Lagos, Nigeria – The National Pension Commission (PenCom) has released a revised regulation on the investment of pension assets, allowing Pension Fund Administrators to increase their allocation to equities across four RSA fund categories in a move that could unlock significant liquidity for the domestic stock market.
Okay News reports that analysis of PenCom’s industry report as of December 2025 suggests the revised limits could translate to approximately N1.6 trillion in incremental investment capacity for Nigerian equities, assuming PFAs gradually adjust allocations toward the new thresholds.
RSA Fund I equity allocation increases to 35 percent from 30 percent, while RSA Fund II rises to 33 percent from 25 percent. RSA Fund III increases to 15 percent from 10 percent, and RSA Fund VI is revised upward to 33 percent from 25 percent.
The revision addresses imbalances in the pension system where limited availability of qualifying alternative asset instruments constrained portfolio allocations, leading to underutilised limits and excess liquidity.
This development comes at a favourable time for the market. The NGX All Share Index has already gained 25.3 percent year-to-date as of February 20, building on exceptional 2025 performance when the market delivered returns exceeding 50 percent.
The rally has been largely driven by strong performance in large-cap stocks such as MTN Nigeria, Seplat Energy, and Dangote Cement, reflecting renewed investor confidence and improved earnings visibility.

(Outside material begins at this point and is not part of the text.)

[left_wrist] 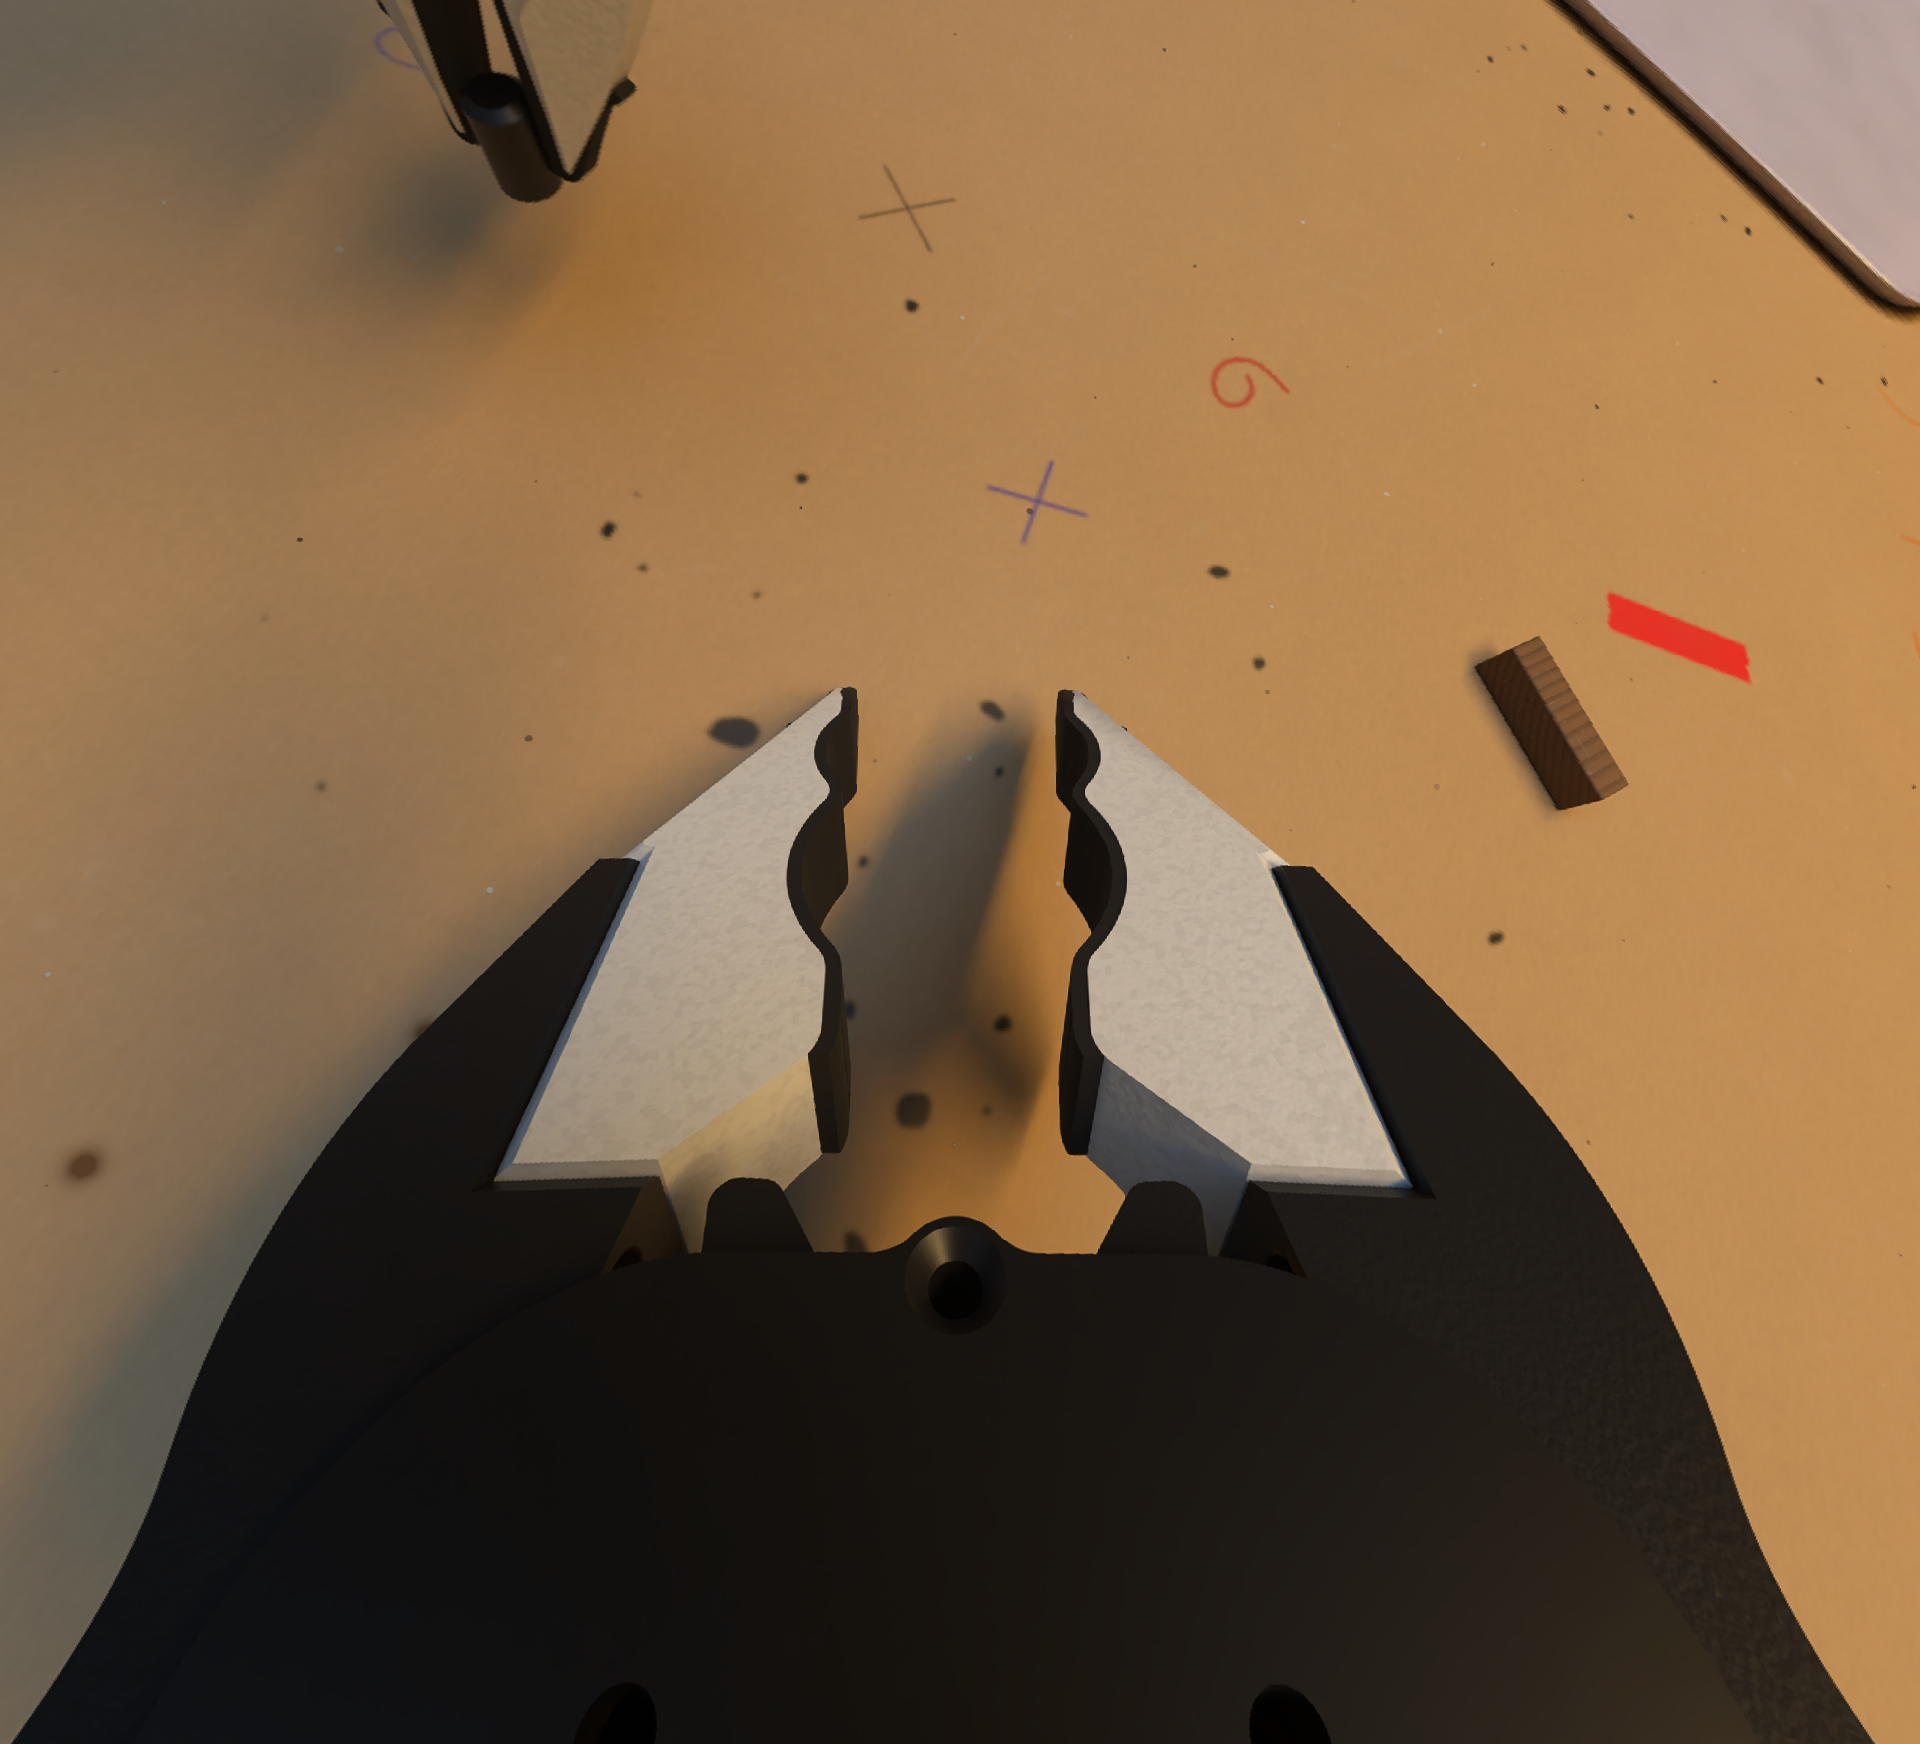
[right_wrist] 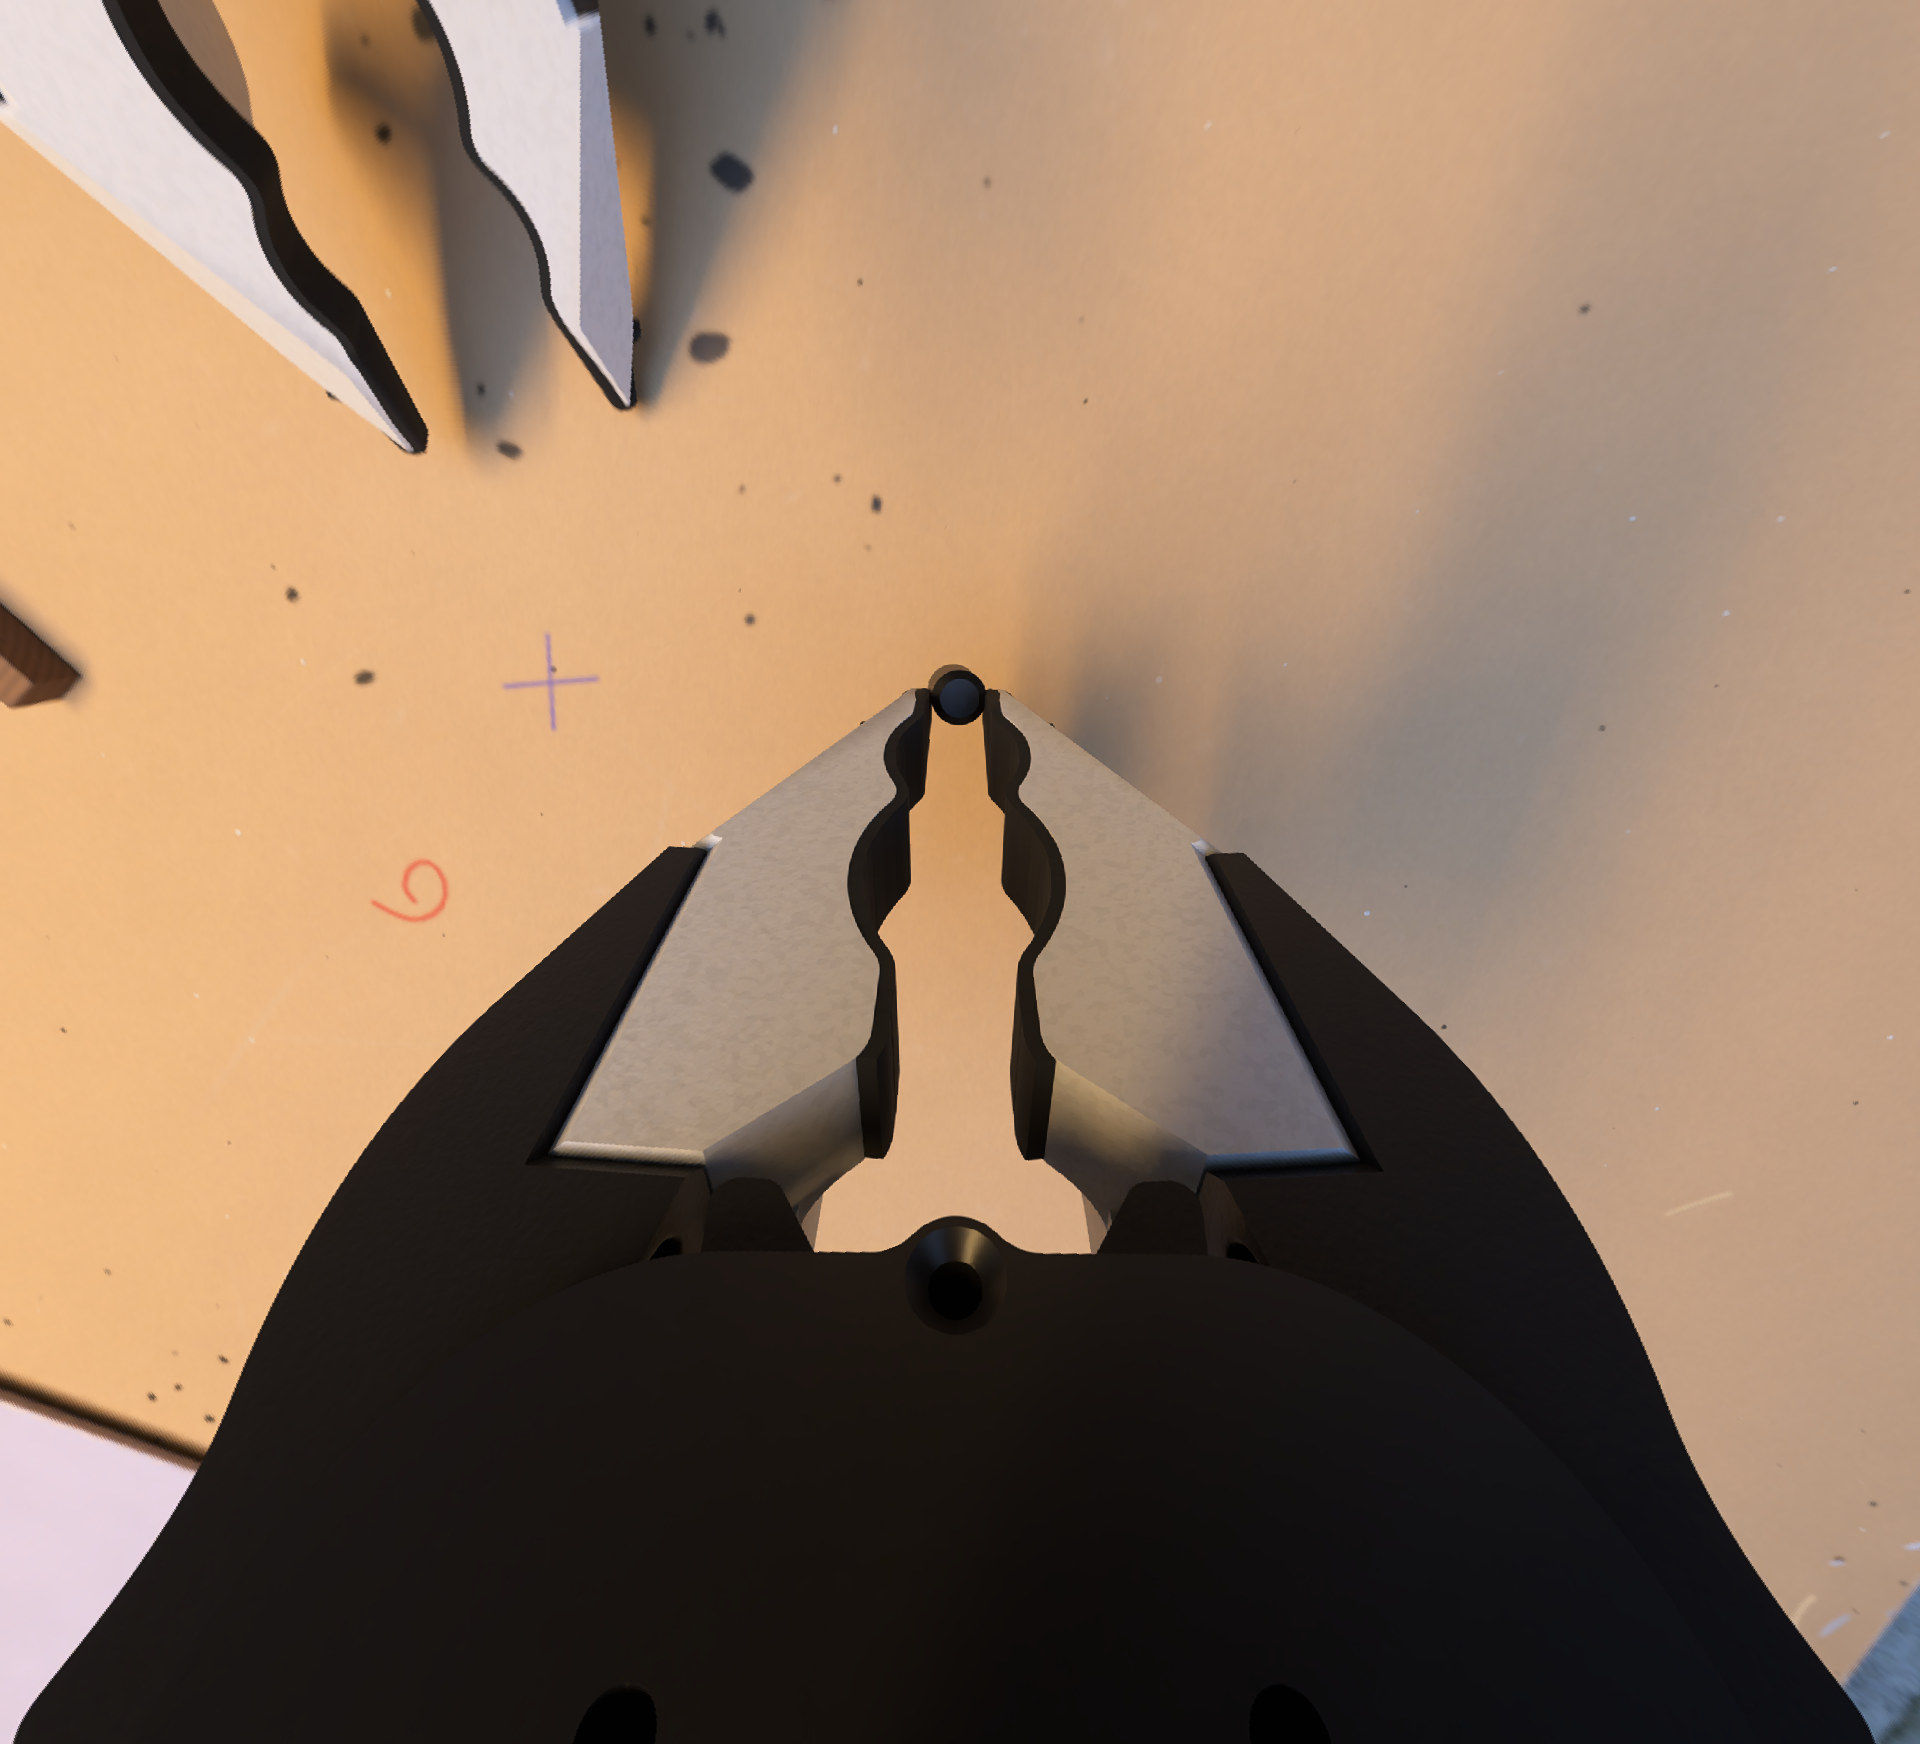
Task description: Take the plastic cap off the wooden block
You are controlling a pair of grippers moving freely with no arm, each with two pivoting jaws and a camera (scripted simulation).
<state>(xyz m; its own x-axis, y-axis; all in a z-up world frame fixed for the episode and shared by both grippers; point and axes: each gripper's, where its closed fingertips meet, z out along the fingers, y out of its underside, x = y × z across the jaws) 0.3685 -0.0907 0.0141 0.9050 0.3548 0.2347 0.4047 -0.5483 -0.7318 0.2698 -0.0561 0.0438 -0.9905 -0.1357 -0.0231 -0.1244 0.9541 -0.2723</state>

The revised regulation coincides with improving macroeconomic fundamentals including moderated inflationary pressures, stabilised foreign exchange conditions, and strengthened business activity indicators.
After an extended period of elevated yields driven by monetary tightening, fixed income returns have begun to moderate, making equities relatively more attractive for long-term institutional investors seeking real returns above inflation.
For pension funds operating with long-duration liabilities, this shift in relative attractiveness can influence portfolio rebalancing decisions.
Even a gradual movement toward the revised equity limits could provide structural demand support for the market.
Many listed companies recorded improved margins in 2025, supported by pricing adjustments, operational efficiencies, and improved revenue growth in a more stable macro environment.
As earnings improve, dividend declarations in 2026 are expected to remain robust, with attractive dividend yields enhancing the appeal of blue-chip equities.
Unlike short-term speculative flows, pension capital is typically stable and long-term in nature, which could enhance market depth and reduce volatility over time.
The revised regulation represents a structural catalyst that could reshape liquidity dynamics within the Nigerian equities market. Sustained pension inflows combined with improving macroeconomic fundamentals position the market for continued strength. The estimated N1.6 trillion in potential additional allocation capacity from pension inflows could help the market potentially surpass last year’s performance if stability is sustained.